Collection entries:
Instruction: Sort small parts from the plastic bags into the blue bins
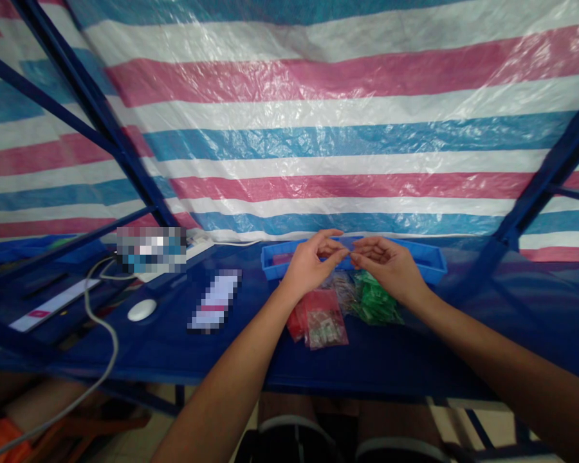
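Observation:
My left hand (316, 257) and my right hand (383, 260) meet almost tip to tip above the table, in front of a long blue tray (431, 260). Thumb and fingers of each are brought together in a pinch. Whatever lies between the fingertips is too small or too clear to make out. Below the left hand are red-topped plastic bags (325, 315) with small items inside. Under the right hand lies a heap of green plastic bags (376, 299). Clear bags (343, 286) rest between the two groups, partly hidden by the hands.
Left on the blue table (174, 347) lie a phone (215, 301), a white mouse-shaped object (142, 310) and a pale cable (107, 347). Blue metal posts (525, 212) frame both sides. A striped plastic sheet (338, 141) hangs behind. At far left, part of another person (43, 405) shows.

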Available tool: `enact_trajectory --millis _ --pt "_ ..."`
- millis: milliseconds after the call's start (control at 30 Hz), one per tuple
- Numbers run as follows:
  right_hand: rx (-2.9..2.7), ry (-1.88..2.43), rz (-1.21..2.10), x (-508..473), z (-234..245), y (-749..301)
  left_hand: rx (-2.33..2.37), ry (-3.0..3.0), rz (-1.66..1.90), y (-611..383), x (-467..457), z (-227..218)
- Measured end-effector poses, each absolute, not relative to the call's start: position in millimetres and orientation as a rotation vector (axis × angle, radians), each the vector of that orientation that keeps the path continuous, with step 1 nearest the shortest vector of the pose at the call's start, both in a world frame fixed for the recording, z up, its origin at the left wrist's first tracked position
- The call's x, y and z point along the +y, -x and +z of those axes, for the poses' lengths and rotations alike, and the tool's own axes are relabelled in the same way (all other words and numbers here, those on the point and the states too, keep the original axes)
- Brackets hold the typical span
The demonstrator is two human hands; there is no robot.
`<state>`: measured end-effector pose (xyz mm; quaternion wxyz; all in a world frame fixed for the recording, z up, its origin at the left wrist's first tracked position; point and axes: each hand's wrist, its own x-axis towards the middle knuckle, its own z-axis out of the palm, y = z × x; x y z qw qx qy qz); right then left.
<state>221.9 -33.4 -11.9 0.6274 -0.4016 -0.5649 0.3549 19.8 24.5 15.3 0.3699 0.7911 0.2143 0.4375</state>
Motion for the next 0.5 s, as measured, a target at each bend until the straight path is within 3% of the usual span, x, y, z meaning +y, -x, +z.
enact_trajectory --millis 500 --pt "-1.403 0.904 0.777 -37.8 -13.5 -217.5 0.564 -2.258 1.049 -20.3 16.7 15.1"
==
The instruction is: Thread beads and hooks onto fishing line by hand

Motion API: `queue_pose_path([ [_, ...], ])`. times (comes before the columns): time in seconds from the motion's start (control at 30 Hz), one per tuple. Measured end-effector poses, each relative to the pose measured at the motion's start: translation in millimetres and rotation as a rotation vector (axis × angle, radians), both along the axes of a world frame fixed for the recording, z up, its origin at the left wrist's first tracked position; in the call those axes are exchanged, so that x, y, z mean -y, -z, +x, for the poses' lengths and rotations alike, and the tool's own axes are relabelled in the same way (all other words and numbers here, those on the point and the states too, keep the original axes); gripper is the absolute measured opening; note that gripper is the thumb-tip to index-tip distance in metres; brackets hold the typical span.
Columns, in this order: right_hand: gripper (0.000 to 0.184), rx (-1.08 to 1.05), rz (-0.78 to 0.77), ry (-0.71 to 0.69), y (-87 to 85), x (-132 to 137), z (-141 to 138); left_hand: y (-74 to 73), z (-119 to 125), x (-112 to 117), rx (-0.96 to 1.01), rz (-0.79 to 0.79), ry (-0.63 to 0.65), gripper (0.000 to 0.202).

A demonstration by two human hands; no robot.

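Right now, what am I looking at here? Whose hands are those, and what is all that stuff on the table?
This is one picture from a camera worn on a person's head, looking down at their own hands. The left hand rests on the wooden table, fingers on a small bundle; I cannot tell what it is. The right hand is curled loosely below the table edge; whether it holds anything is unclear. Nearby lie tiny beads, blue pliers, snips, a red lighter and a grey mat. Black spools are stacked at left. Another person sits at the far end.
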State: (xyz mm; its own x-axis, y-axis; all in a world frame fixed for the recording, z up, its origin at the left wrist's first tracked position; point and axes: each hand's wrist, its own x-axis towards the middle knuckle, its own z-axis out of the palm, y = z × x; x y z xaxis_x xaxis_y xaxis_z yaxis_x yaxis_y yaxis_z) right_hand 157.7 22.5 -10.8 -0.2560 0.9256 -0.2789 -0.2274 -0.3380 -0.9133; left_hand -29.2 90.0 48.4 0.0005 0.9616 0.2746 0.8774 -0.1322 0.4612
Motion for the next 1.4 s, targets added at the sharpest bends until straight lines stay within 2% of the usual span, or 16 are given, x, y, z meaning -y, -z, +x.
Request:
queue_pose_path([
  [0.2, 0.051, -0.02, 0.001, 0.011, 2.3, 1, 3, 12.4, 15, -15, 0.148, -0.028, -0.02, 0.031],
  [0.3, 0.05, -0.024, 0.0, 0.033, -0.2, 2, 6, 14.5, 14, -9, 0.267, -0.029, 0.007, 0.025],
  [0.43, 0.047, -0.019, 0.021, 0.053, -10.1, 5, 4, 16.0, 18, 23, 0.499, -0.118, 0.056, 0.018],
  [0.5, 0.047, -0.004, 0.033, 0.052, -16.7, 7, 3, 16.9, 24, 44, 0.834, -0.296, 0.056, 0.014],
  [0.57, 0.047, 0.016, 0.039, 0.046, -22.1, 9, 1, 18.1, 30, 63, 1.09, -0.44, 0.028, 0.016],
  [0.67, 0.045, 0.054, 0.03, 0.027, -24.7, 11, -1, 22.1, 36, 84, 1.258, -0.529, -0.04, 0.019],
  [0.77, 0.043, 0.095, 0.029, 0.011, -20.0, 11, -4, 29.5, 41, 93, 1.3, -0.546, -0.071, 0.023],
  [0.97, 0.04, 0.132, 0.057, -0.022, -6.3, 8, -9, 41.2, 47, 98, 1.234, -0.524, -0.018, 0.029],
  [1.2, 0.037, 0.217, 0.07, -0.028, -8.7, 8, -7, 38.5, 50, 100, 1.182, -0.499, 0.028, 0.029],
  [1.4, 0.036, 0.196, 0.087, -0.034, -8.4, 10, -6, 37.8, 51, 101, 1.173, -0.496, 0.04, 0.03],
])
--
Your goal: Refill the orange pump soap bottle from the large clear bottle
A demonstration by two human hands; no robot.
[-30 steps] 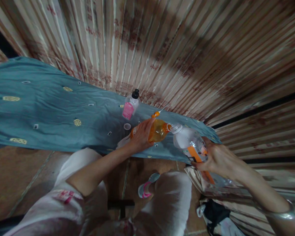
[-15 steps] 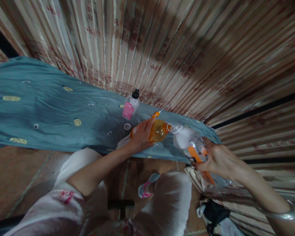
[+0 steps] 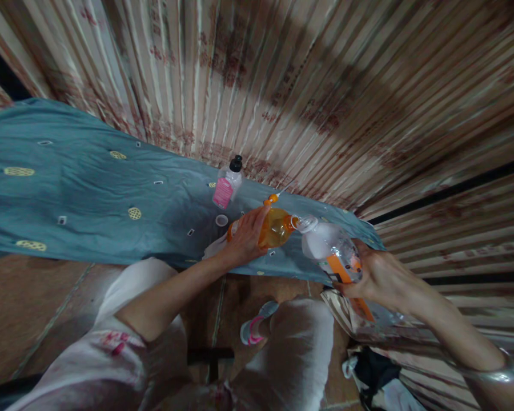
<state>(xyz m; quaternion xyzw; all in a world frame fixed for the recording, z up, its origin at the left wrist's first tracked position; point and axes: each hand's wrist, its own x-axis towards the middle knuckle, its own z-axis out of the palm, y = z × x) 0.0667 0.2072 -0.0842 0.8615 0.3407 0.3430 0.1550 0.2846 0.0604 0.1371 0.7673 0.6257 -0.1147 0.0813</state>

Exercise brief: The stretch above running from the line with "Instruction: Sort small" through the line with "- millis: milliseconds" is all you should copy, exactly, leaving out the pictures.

Answer to this exercise:
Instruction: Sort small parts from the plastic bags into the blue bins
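Observation:
My left hand (316, 257) and my right hand (383, 260) meet almost tip to tip above the table, in front of a long blue tray (431, 260). Thumb and fingers of each are brought together in a pinch. Whatever lies between the fingertips is too small or too clear to make out. Below the left hand are red-topped plastic bags (325, 315) with small items inside. Under the right hand lies a heap of green plastic bags (376, 299). Clear bags (343, 286) rest between the two groups, partly hidden by the hands.
Left on the blue table (174, 347) lie a phone (215, 301), a white mouse-shaped object (142, 310) and a pale cable (107, 347). Blue metal posts (525, 212) frame both sides. A striped plastic sheet (338, 141) hangs behind. At far left, part of another person (43, 405) shows.
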
Available tool: `enact_trajectory --millis _ --pt "_ ..."`
- millis: milliseconds after the call's start (control at 30 Hz), one per tuple

The required output has been supplied.